WHAT YOU WILL DO:
Please retype only the lines below that run from the one containing "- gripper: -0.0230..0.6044" through the last line, both included, without altering a word.

====== TASK INPUT

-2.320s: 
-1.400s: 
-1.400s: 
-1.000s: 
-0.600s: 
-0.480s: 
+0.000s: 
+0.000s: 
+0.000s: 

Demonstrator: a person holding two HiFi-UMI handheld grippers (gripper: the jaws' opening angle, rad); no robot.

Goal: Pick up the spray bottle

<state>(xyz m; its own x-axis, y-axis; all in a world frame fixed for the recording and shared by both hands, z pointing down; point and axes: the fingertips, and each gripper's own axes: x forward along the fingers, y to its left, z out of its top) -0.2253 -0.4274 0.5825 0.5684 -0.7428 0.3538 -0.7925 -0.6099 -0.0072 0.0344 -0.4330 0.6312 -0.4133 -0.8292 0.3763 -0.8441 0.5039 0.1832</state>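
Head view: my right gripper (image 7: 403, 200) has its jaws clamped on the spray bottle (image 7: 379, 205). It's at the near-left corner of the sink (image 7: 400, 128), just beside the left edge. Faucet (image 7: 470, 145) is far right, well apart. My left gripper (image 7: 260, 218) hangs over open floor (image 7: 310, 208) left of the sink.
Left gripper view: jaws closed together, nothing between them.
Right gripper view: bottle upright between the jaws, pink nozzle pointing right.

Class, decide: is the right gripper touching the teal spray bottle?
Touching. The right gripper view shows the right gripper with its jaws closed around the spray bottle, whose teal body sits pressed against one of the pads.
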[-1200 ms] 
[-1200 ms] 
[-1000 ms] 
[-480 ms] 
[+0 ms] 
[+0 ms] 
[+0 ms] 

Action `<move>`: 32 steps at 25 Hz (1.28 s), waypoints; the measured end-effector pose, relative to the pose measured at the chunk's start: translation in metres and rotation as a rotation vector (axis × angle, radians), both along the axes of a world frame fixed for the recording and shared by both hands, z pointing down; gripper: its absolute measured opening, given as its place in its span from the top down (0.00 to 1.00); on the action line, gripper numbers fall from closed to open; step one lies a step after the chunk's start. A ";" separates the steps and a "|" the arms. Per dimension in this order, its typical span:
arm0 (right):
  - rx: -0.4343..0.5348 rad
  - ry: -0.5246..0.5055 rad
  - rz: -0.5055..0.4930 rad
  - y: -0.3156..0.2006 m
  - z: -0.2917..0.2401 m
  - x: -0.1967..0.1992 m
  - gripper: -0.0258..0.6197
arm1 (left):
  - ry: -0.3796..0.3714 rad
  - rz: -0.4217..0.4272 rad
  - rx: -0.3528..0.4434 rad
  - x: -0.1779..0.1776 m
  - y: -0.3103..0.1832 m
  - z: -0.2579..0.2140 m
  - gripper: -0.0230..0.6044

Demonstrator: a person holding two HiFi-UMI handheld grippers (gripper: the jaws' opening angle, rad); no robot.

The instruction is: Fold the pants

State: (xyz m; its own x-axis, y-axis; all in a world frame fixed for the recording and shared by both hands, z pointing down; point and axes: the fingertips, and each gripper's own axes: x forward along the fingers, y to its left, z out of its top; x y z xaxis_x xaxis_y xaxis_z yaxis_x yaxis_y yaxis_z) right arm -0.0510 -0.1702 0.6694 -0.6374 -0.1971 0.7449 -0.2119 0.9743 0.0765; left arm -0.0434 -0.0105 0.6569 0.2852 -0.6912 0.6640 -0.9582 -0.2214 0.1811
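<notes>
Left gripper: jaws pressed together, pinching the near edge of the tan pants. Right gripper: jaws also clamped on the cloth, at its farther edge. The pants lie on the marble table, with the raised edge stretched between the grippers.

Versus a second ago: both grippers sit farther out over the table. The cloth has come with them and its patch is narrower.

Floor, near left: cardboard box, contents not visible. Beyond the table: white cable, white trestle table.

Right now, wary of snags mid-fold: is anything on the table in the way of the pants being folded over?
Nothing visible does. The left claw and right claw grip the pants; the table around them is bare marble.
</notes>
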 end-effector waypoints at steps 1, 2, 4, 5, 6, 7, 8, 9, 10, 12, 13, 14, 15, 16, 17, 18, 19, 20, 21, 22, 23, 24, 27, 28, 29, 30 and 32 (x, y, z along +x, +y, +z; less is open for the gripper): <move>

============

THE COMPLETED TASK:
  - gripper: -0.0230..0.6044

Demonstrator: a person holding two HiFi-UMI handheld grippers (gripper: the jaws' opening angle, rad); no robot.

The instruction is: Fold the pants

State: (xyz m; its own x-axis, y-axis; all in a world frame fixed for the recording and shared by both hands, z pointing down; point and axes: the fingertips, and each gripper's own axes: x forward along the fingers, y to its left, z out of its top; x y z xaxis_x xaxis_y xaxis_z yaxis_x yaxis_y yaxis_z) right arm -0.0510 -0.1702 0.6694 -0.6374 -0.1971 0.7449 -0.2119 0.9743 0.0765; left arm -0.0434 -0.0105 0.6569 0.2852 -0.6912 0.6640 -0.9582 -0.2214 0.1811
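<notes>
Left gripper: jaws pressed together, pinching the near edge of the tan pants. Right gripper: jaws also clamped on the cloth, at its farther edge. The pants lie on the marble table, with the raised edge stretched between the grippers.

Versus a second ago: both grippers sit farther out over the table. The cloth has come with them and its patch is narrower.

Floor, near left: cardboard box, contents not visible. Beyond the table: white cable, white trestle table.

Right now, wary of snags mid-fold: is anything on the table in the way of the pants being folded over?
Nothing visible does. The left claw and right claw grip the pants; the table around them is bare marble.
</notes>
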 end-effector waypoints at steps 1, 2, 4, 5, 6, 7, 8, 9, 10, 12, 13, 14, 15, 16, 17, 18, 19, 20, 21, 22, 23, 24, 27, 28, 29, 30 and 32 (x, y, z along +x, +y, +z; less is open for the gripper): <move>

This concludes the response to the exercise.